Voyages familiaux : captivant, poignant et éclairant
Cet ouvrage collectif conçu par Laurence Campa repose sur une idée originale : réunir neuf femmes écrivains dont au moins l’un des parents est d’origine étrangère pour leur faire raconter des souvenirs de leur mère, mais pas seulement.
De fait, d’un texte à l’autre, on fait ainsi connaissance avec des pères, des tantes et des grands-mères – ces dernières étant particulièrement présentes.
Ainsi se dessine, en filigrane, toute une constellation de figures tutélaires dont certaines restent mystérieuses, tandis que d’autres sont portraiturées de façon explicite.
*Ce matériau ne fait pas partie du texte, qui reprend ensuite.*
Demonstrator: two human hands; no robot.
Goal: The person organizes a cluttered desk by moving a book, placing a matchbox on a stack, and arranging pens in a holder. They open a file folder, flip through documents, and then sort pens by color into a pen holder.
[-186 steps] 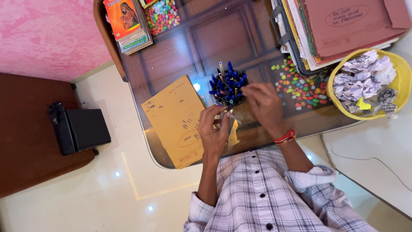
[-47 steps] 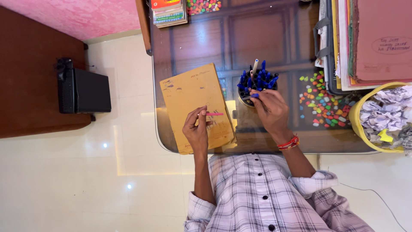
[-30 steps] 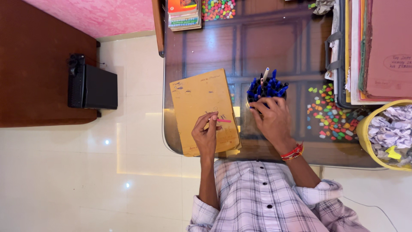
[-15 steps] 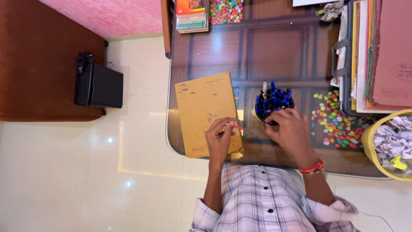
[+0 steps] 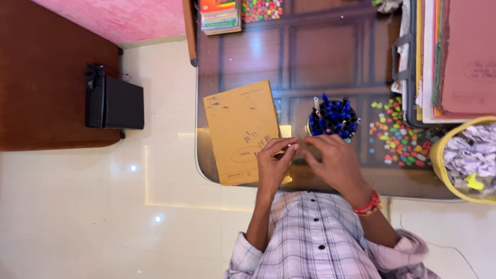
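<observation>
Two hands met over the near edge of the glass-topped desk [image 5: 330, 57], fingertips together on a small, thin object, probably a pen, too hidden between them to name surely. The left hand [image 5: 276, 165] pinched it from one side and the right hand [image 5: 330, 164] from the other; each was closed on that object, not spread flat. Under the left hand lay a brown paper folder [image 5: 240, 129], flat on the glass, its left edge close to the desk's left rim and its lower corner near the front rim. Just beyond the right hand's fingers stood a round holder of blue-capped pens [image 5: 333, 119], upright, apart from the folder with a strip of bare glass between them. To the right of the holder, small coloured bits [image 5: 398, 139] lay scattered. Farther right a yellow basin of crumpled paper [image 5: 467, 155] overhung the desk's front edge, and a stack of files [image 5: 454, 57] filled the far right corner. Books [image 5: 219, 15] sat at the far left corner. Left of the desk, pale tiled floor [image 5: 77, 206] lay open, with a black box [image 5: 113, 103] beside a dark wooden surface.
</observation>
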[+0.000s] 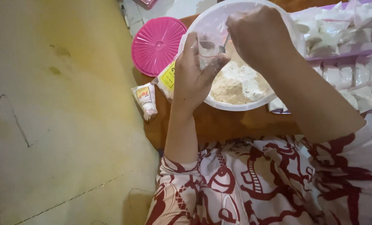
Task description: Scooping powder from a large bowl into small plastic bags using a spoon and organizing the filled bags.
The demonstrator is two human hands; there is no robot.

Comme d’habitude, lorsqu’on lit un ouvrage collectif, on préfère certains textes à d’autres.
Pour ma part, j’ai trouvé plus convaincants les récits suivants, dont je range les autrices par ordre alphabétique (comme sur la couverture de ce beau livre) : Denitza Bantcheva, dans « Annie en vacances », part de l’évocation de vacances avec sa mère, moments où « Annie n’était jamais autant portée aux confidences et à la bonne humeur, en somme jamais autant elle-même », pour montrer comment, en exil dans son propre pays, la Bulgarie communiste, Annie a poussé, par la vertu du contre-exemple, sa fille à l’exil. On y retrouve le style riche et étranger à toute facilité du prêt-à-penser qui caractérisait déjà Visions d’elle, ouvrage aussi consacré à sa mère.
Laurence Campa, dans « À demi-mots », raconte l’histoire d’une mère d’origine vietnamienne extrêmement discrète et qui a emporté très peu de choses en venant s’installer en France après la ruine de sa famille, causée par la guerre d’Indochine. On apprécie la finesse et la retenue de son récit et aussi la façon originale dont l’autrice aborde la transmission, nous faisant comprendre qu’elle a lieu même involontairement et implicitement.
Jeanne Truong, dans « Les Corps déboussolés », raconte sa mère en plusieurs étapes, entre l’époque idyllique de la petite enfance de l’autrice et les années difficiles à Paris, en passant par le séjour cauchemardesque dans les camps de Pol Pot au Cambodge. Tout ce que cette histoire a d’horrible ou d’humiliant est présenté en limitant au possible le pathos, ce qui rend le texte d’autant plus prenant.
Laura Ulonatti, « Italiques », a grandi en France, mais elle garde l’empreinte profonde de ses grands-parents et de la génération suivante, originaires d’Italie, et qui n’ont jamais vraiment rompu en esprit avec le pays qu’ils avaient dû quitter, à la recherche d’une vie moins difficile. Le style de l’autrice confère une originalité particulière à une histoire qui ressemble à des milliers d’autres.
Le volume comporte aussi des récits de Ananda Devi, Hélène Frappat, Sorour Kasmaï, Leïla Sebbar et Véronique Tadjo ; certains lecteurs trouveront peut-être parmi eux leurs préférés, tant l’ensemble est divers, autrement dit propre à satisfaire tous les goûts. Y compris ceux des amateurs d’illustrations, car l’ouvrage est accompagné d’images parfois esthétiques et toujours poignantes.
agathe de lastyns
Collectif, Mémoires de nos mères, Des femmes en exil, textes réunis par Laurence Campa, Textuel, novembre 2022, 168 p. – 39,00 €.